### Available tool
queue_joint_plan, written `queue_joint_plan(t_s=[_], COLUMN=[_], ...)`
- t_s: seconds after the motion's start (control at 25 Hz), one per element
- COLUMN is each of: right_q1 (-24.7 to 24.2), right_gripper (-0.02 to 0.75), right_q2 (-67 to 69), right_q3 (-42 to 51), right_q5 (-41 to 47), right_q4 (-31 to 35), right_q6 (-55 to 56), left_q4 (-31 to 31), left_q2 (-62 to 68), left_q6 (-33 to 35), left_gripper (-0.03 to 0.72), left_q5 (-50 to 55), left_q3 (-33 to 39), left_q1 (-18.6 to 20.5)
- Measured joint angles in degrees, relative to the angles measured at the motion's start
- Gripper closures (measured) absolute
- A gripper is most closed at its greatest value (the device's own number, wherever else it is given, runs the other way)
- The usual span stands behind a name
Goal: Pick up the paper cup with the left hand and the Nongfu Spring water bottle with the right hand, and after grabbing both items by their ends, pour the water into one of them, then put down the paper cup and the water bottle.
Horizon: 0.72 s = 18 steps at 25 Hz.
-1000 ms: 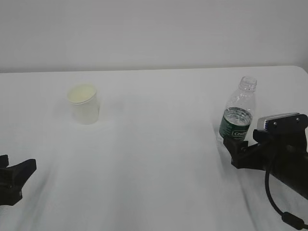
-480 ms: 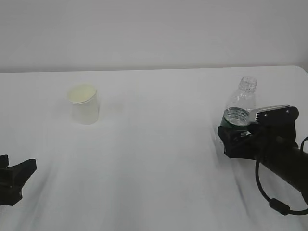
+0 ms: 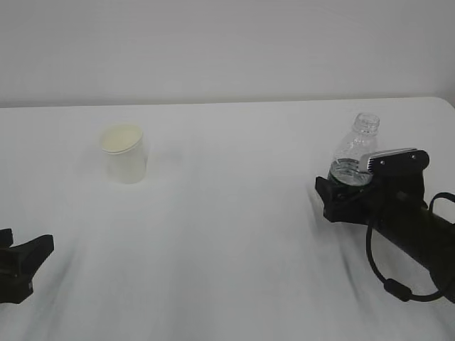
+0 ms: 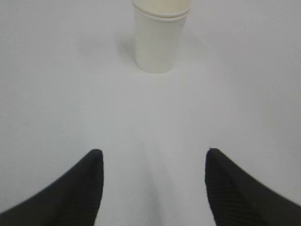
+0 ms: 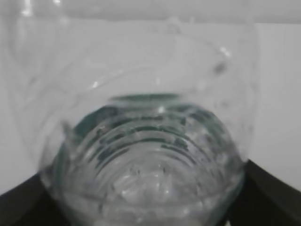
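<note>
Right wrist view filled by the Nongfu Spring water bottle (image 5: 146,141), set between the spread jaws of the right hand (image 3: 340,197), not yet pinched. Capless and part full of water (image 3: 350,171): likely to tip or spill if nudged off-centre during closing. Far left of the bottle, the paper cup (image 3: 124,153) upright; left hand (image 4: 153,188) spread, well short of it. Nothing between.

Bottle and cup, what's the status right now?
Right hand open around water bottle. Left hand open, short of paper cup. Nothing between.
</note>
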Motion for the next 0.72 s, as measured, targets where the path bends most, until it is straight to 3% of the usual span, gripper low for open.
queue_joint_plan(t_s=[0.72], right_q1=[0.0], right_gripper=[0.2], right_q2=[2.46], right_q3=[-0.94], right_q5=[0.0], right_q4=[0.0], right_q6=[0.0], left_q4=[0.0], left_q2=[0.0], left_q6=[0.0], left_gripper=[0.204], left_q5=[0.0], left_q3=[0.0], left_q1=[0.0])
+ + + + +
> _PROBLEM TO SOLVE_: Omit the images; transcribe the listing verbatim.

> _ANSWER TO THIS EXERCISE_:
### Available tool
queue_joint_plan, written `queue_joint_plan(t_s=[_], COLUMN=[_], ...)`
- t_s: seconds after the motion's start (control at 25 Hz), one per element
- COLUMN is each of: right_q1 (-24.7 to 24.2), right_gripper (-0.02 to 0.75), right_q2 (-67 to 69), right_q3 (-42 to 51), right_q5 (-41 to 47), right_q4 (-31 to 35), right_q6 (-55 to 56), left_q4 (-31 to 31), left_q2 (-62 to 68), left_q6 (-33 to 35), left_gripper (-0.03 to 0.72), left_q5 (-50 to 55), left_q3 (-33 to 39), left_q1 (-18.6 to 20.5)
- Measured joint angles in degrees, relative to the angles measured at the motion's start
- Gripper closures (measured) absolute
- A gripper is most closed at its greatest value (the device's own number, wherever else it is given, runs the other way)
- The usual span stands behind a name
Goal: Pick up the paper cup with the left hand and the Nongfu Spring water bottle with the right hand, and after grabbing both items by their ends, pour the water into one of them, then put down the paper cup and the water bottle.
Horizon: 0.72 s = 18 steps at 25 Hz.
-1000 ms: 
-480 ms: 
+0 ms: 
+0 ms: 
+0 ms: 
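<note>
Right wrist view filled by the Nongfu Spring water bottle (image 5: 146,141), set between the spread jaws of the right hand (image 3: 340,197), not yet pinched. Capless and part full of water (image 3: 350,171): likely to tip or spill if nudged off-centre during closing. Far left of the bottle, the paper cup (image 3: 124,153) upright; left hand (image 4: 153,188) spread, well short of it. Nothing between.

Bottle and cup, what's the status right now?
Right hand open around water bottle. Left hand open, short of paper cup. Nothing between.
</note>
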Motion for the next 0.72 s, as measured, targets where the path bends most, until it is straight to 3% of the usual span, gripper low for open.
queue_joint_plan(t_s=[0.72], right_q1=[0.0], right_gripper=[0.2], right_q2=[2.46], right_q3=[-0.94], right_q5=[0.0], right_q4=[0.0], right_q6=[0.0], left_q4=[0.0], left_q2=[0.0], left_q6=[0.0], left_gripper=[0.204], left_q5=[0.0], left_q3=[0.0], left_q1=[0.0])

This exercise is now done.